How LLMs "Understand"
It’s increasingly hard to argue that modern LLMs don’t genuinely “understand” the concepts they discuss. Ask one to “explain thermodynamics and why it matters,” and then try to assert you possess a deeper understanding. It’s not an easy case to make. More importantly, examining how LLMs encode and organise knowledge only reinforces the sense that some authentic form of “understanding” is emerging within these systems.
Large language models don’t store facts like a database, they encode knowledge as geometry in a vast, multi-dimensional space.

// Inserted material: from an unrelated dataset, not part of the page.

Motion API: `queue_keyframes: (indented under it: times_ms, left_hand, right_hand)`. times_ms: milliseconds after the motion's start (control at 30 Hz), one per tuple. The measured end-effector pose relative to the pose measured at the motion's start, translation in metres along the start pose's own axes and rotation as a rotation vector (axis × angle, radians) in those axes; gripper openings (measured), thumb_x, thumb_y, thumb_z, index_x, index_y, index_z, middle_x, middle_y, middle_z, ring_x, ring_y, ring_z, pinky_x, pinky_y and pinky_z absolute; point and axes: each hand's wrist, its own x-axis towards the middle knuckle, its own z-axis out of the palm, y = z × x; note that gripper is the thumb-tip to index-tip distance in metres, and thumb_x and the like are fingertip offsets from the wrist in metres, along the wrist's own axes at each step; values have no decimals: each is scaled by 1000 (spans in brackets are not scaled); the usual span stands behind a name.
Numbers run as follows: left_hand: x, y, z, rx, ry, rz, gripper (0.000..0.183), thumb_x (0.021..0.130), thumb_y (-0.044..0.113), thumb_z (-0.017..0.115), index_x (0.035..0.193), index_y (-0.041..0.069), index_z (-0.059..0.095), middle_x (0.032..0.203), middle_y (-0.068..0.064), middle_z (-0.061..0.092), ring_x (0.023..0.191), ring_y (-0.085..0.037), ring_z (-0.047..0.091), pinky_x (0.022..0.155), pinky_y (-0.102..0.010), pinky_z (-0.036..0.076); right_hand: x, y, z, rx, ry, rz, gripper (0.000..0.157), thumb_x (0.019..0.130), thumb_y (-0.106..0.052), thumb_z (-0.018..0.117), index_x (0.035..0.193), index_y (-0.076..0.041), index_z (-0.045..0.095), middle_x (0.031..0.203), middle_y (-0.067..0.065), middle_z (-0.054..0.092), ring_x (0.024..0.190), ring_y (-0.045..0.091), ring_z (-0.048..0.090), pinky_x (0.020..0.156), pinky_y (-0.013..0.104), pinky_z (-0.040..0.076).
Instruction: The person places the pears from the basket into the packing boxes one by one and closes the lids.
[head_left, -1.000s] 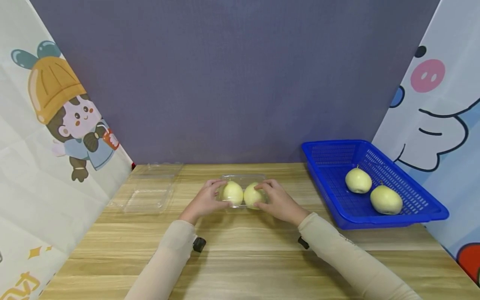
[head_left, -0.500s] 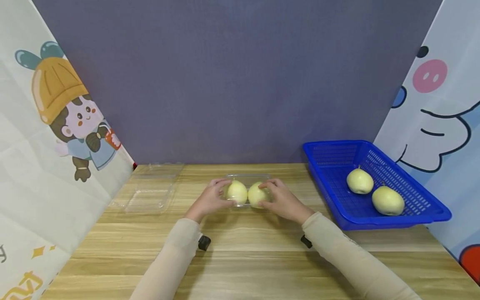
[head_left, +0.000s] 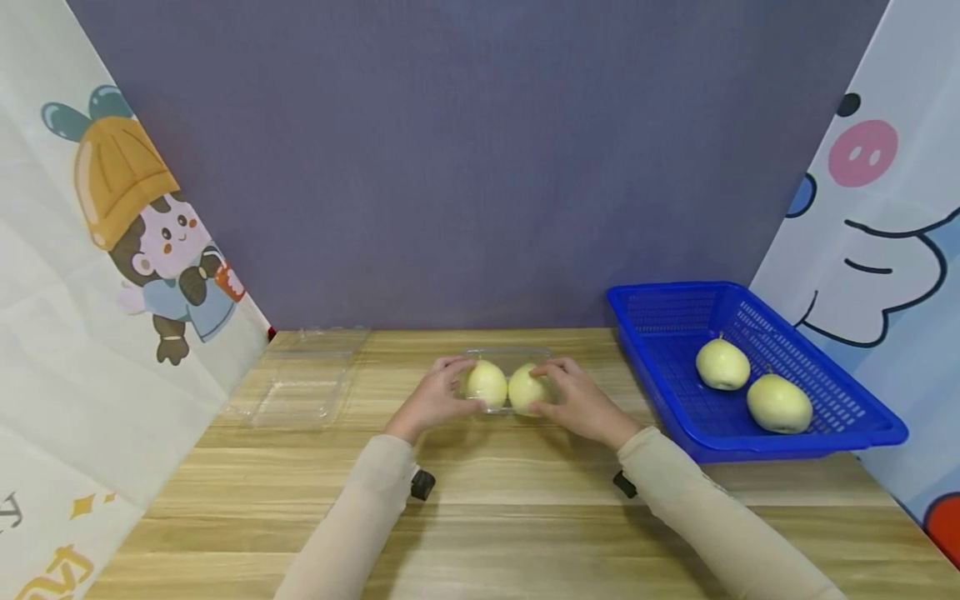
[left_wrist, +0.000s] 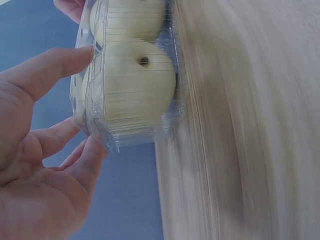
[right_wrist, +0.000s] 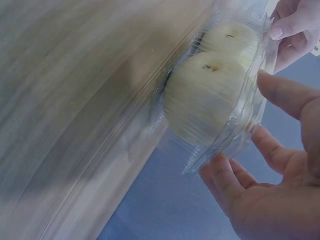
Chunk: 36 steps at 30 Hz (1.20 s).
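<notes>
A transparent plastic clamshell box (head_left: 508, 357) stands on the table in the middle of the head view, with two pale yellow pears inside, a left pear (head_left: 487, 385) and a right pear (head_left: 528, 390). My left hand (head_left: 442, 396) grips the box's left end, thumb on the near side and fingers round the far side. At the right end my right hand (head_left: 581, 404) holds it the same way. Both wrist views show the fingertips (left_wrist: 82, 57) at the box's rim (right_wrist: 240, 120), where lid and base meet. The pears (left_wrist: 135, 85) show through the ribbed wall.
On the left lies another transparent plastic box (head_left: 300, 396), its lid raised toward the back. A blue perforated basket (head_left: 660, 400) sits at the right with two more pears (head_left: 780, 403) in it. A grey-blue wall (head_left: 480, 167) closes off the table's back edge.
Both hands and the box with its pears have slid a little to the right along the table. The view has shifted slightly too. The hold on the box looks unchanged.
</notes>
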Motion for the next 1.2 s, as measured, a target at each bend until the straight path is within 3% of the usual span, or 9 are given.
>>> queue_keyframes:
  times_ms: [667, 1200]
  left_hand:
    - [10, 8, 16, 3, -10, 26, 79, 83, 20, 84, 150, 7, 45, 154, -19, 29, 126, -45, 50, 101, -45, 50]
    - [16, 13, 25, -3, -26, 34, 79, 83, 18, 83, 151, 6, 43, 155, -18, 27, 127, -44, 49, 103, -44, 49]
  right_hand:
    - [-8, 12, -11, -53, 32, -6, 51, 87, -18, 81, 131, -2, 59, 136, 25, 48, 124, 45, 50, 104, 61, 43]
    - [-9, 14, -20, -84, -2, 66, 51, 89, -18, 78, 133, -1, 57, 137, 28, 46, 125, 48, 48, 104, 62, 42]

Each word or token becomes a point defined by how it’s used across billions of sentences. So, related concepts like dog, cat, and hamster, cluster closely together. Meaning emerges from these distances. Relationships like Paris-France, or Rome-Italy appear naturally in the model’s internal landscape. As the model’s layers deepen, it learns ever more abstract patterns, from simple word associations to grammar, logic, and conceptual reasoning. Larger context windows let it connect ideas across ever longer stretches of text, like working memory. The result is a system that doesn’t just recall information, but navigates a rich map of relationships, a form of understanding that grows in complexity much like our own.
We are still special (for now)
However, despite all these parallels, there remain profound differences between human and machine intelligence. LLMs have no conscious experience, no inner voice, self-awareness, or sense of “being.” They lack long-term memory that evolves with experience, the kind that shapes identity and emotion over time. They don’t possess curiosity, that restless drive to seek novelty or ask “why” unprompted. And they don’t sense the world, there’s no smell of rain, no warmth of sunlight, no body anchoring perception to reality. Their understanding is structural, not experiential. In that sense, the boundary between us and them lies not in the ability to reason or understand, but in the capacity to feel existence, to live within the world, not just model it.
It’s not difficult to imagine how we can extend current models with curiosity, long-term memory, and the ability to sense, experience, the world around them. Indeed, there are many projects underway that are already working towards these goals.
Consciousness, though, is where things become elusive. It’s one thing to explain how intelligence works, but quite another to explain why it feels like something to be intelligent. Philosophers call this the “hard problem of consciousness”, why physical or computational processes should produce subjective experience at all. Closely related is the “problem of other minds”. I know I’m conscious, and I assume you are too, but I can’t prove it. The same will be true for AI. Even if a machine appears self-aware, we may never know whether it truly experiences anything, or whether it’s simply modelling what experience looks like.
A new age of intelligence
We stand at a genuine inflection point. Just as Darwin’s ideas reshaped how we saw our place in nature, the rise of intelligent machines is forcing us to rethink our place in the landscape of thought itself. What’s coming isn’t just another technological revolution, it’s a shift in perspective as profound as any in human history. The systems we’re building won’t simply change how we work, learn, and create. They will change how we see ourselves, what it means to reason, to understand, and perhaps even to be conscious. The boundary between human and machine intelligence is no longer a line, but a gradient. And as we move along it, we may discover that the story of intelligence was never solely ours to begin with.